## Task
Repeat each entry. Keep every line exactly as it is.

## Data excerpts
——————
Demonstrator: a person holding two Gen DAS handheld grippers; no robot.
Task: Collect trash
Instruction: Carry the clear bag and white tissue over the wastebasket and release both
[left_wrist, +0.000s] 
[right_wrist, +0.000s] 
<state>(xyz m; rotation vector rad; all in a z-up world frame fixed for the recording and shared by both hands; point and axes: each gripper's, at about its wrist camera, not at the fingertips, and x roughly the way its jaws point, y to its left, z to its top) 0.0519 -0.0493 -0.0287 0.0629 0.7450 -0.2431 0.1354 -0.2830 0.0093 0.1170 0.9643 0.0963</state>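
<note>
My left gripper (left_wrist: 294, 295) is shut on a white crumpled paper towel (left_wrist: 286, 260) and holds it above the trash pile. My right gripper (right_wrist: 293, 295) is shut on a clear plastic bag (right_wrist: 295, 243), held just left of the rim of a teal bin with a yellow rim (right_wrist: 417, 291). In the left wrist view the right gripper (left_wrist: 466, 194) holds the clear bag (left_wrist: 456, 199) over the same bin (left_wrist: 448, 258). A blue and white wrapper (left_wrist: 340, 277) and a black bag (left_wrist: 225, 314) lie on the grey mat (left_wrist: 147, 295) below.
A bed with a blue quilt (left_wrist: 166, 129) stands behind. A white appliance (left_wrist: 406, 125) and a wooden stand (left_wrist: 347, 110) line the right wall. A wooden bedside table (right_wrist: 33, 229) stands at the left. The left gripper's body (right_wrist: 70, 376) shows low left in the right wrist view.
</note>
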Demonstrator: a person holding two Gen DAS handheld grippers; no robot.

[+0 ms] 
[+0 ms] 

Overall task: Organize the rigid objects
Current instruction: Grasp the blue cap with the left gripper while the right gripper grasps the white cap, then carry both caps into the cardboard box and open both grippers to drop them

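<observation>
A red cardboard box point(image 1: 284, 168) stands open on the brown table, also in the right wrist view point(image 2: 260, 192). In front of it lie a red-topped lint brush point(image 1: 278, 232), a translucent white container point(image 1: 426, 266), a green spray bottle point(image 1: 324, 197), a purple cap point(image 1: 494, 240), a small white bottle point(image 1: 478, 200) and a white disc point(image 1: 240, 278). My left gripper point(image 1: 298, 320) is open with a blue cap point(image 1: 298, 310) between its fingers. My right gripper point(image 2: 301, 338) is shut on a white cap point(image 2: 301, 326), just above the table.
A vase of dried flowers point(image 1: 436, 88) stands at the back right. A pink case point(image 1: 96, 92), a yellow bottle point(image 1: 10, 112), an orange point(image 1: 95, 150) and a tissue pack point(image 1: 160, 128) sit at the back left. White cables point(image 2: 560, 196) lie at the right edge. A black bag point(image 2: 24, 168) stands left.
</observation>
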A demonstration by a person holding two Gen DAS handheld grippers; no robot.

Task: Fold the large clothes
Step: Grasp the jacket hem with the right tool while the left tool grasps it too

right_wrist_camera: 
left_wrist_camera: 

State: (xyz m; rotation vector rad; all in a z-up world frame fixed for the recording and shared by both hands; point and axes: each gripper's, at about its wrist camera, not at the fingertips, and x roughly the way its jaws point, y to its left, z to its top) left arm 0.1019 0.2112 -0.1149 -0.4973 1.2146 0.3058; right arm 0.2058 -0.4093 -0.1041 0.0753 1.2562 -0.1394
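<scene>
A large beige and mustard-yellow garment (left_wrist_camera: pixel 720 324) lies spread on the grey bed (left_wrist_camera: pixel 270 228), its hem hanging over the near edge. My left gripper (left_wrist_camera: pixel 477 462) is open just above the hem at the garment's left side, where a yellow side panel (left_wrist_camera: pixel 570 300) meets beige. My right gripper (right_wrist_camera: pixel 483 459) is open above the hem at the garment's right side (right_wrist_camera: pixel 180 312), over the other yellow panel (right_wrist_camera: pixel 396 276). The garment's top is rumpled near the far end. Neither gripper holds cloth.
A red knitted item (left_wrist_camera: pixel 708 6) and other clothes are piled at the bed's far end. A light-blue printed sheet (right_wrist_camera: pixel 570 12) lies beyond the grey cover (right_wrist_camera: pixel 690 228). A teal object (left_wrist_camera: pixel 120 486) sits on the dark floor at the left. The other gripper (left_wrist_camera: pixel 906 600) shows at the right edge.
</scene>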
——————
## Your solution
Demonstrator: a person holding two Gen DAS handheld grippers; no robot.
Task: Collect trash
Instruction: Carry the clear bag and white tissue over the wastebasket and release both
[left_wrist, +0.000s] 
[right_wrist, +0.000s] 
<state>(xyz m; rotation vector rad; all in a z-up world frame fixed for the recording and shared by both hands; point and axes: each gripper's, at about its wrist camera, not at the fingertips, and x roughly the way its jaws point, y to its left, z to its top) 0.0519 -0.0493 -0.0287 0.0629 0.7450 -0.2431 0.1354 -0.2830 0.0093 0.1170 0.9643 0.0963</state>
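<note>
My left gripper (left_wrist: 294, 295) is shut on a white crumpled paper towel (left_wrist: 286, 260) and holds it above the trash pile. My right gripper (right_wrist: 293, 295) is shut on a clear plastic bag (right_wrist: 295, 243), held just left of the rim of a teal bin with a yellow rim (right_wrist: 417, 291). In the left wrist view the right gripper (left_wrist: 466, 194) holds the clear bag (left_wrist: 456, 199) over the same bin (left_wrist: 448, 258). A blue and white wrapper (left_wrist: 340, 277) and a black bag (left_wrist: 225, 314) lie on the grey mat (left_wrist: 147, 295) below.
A bed with a blue quilt (left_wrist: 166, 129) stands behind. A white appliance (left_wrist: 406, 125) and a wooden stand (left_wrist: 347, 110) line the right wall. A wooden bedside table (right_wrist: 33, 229) stands at the left. The left gripper's body (right_wrist: 70, 376) shows low left in the right wrist view.
</note>
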Demonstrator: a person holding two Gen DAS handheld grippers; no robot.

[+0 ms] 
[+0 ms] 

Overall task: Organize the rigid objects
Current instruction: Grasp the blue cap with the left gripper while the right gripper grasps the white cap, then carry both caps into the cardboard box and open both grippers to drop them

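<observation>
A red cardboard box point(image 1: 284, 168) stands open on the brown table, also in the right wrist view point(image 2: 260, 192). In front of it lie a red-topped lint brush point(image 1: 278, 232), a translucent white container point(image 1: 426, 266), a green spray bottle point(image 1: 324, 197), a purple cap point(image 1: 494, 240), a small white bottle point(image 1: 478, 200) and a white disc point(image 1: 240, 278). My left gripper point(image 1: 298, 320) is open with a blue cap point(image 1: 298, 310) between its fingers. My right gripper point(image 2: 301, 338) is shut on a white cap point(image 2: 301, 326), just above the table.
A vase of dried flowers point(image 1: 436, 88) stands at the back right. A pink case point(image 1: 96, 92), a yellow bottle point(image 1: 10, 112), an orange point(image 1: 95, 150) and a tissue pack point(image 1: 160, 128) sit at the back left. White cables point(image 2: 560, 196) lie at the right edge. A black bag point(image 2: 24, 168) stands left.
</observation>
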A demonstration by a person holding two Gen DAS handheld grippers; no robot.

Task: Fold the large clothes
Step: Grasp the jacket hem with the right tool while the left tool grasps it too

right_wrist_camera: 
left_wrist_camera: 

State: (xyz m; rotation vector rad; all in a z-up world frame fixed for the recording and shared by both hands; point and axes: each gripper's, at about its wrist camera, not at the fingertips, and x roughly the way its jaws point, y to its left, z to its top) left arm 0.1019 0.2112 -0.1149 -0.4973 1.2146 0.3058; right arm 0.2058 -0.4093 -0.1041 0.0753 1.2562 -0.1394
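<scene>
A large beige and mustard-yellow garment (left_wrist_camera: pixel 720 324) lies spread on the grey bed (left_wrist_camera: pixel 270 228), its hem hanging over the near edge. My left gripper (left_wrist_camera: pixel 477 462) is open just above the hem at the garment's left side, where a yellow side panel (left_wrist_camera: pixel 570 300) meets beige. My right gripper (right_wrist_camera: pixel 483 459) is open above the hem at the garment's right side (right_wrist_camera: pixel 180 312), over the other yellow panel (right_wrist_camera: pixel 396 276). The garment's top is rumpled near the far end. Neither gripper holds cloth.
A red knitted item (left_wrist_camera: pixel 708 6) and other clothes are piled at the bed's far end. A light-blue printed sheet (right_wrist_camera: pixel 570 12) lies beyond the grey cover (right_wrist_camera: pixel 690 228). A teal object (left_wrist_camera: pixel 120 486) sits on the dark floor at the left. The other gripper (left_wrist_camera: pixel 906 600) shows at the right edge.
</scene>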

This answer requires nothing more.